_Work item_
From the material below, tally every line containing "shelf"; reply with the total only.

_Data excerpts_
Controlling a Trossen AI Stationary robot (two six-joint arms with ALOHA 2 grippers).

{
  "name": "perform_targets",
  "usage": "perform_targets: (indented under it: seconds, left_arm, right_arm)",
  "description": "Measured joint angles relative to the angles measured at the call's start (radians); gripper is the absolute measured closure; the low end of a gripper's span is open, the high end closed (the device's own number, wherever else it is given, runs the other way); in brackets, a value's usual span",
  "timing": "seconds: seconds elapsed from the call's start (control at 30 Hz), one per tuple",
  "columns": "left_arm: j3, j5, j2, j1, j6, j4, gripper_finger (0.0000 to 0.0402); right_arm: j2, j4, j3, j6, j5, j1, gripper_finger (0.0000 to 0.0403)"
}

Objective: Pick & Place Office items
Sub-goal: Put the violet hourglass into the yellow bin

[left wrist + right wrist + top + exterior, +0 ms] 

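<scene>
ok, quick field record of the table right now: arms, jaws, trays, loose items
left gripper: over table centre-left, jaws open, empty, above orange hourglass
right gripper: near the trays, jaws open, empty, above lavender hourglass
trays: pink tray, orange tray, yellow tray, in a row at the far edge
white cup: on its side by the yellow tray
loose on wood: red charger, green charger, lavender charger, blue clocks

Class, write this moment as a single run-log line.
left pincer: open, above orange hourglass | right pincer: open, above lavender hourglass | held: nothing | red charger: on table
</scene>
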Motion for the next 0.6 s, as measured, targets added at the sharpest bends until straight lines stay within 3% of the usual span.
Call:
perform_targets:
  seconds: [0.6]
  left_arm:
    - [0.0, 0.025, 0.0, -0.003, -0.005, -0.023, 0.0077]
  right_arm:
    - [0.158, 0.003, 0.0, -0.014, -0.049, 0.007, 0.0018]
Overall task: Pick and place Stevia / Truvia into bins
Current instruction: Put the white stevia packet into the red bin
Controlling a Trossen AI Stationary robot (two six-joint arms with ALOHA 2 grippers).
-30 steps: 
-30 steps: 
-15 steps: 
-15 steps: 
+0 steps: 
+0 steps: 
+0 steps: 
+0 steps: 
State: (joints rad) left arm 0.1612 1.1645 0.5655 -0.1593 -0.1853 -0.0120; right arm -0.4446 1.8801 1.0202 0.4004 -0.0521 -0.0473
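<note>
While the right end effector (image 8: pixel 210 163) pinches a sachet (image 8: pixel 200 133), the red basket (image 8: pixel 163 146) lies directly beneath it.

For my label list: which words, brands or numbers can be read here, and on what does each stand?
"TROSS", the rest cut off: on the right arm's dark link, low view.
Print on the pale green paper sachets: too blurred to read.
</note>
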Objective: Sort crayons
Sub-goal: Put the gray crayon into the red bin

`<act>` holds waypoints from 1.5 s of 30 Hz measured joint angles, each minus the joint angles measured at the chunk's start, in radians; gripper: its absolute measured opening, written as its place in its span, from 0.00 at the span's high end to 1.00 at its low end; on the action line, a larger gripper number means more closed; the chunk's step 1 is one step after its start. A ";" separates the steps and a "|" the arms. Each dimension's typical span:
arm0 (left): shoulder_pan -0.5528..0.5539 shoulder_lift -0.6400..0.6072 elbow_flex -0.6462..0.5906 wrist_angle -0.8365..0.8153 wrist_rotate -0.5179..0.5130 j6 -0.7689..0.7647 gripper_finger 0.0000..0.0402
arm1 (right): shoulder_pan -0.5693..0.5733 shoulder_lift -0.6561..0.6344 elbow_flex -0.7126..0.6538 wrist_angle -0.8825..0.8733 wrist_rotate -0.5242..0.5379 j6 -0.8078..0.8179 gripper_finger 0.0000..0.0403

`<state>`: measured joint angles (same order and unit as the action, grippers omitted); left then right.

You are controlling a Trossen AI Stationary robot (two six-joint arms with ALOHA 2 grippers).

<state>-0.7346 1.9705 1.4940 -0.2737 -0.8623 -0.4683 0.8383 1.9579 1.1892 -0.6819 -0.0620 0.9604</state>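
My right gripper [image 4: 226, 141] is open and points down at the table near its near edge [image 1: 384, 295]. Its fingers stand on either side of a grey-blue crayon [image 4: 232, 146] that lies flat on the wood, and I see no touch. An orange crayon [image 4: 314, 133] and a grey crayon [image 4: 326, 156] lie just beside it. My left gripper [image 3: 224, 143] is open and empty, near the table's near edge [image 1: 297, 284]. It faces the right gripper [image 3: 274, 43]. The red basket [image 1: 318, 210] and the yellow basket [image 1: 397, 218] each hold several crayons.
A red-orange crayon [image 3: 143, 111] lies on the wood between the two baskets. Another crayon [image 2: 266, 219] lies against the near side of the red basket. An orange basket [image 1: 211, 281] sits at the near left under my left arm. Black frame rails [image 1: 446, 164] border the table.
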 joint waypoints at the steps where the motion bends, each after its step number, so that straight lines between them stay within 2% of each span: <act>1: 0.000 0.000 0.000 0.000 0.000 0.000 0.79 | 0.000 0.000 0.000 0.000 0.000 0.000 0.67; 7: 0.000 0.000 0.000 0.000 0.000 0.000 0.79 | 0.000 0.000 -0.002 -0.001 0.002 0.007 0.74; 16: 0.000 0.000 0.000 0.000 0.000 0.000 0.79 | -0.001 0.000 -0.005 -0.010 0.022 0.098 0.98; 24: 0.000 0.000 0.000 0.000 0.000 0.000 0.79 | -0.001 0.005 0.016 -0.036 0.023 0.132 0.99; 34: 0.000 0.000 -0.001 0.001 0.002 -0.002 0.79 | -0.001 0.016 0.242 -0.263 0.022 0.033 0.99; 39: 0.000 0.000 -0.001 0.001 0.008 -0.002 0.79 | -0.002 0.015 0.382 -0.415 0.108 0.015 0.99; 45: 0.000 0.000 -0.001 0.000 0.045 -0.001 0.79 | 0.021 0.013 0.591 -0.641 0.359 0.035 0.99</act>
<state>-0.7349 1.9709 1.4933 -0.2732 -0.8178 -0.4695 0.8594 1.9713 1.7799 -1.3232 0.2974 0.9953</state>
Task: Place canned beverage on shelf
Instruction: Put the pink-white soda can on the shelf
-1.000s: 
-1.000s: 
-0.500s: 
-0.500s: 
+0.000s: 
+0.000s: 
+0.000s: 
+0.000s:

_Expected answer_
2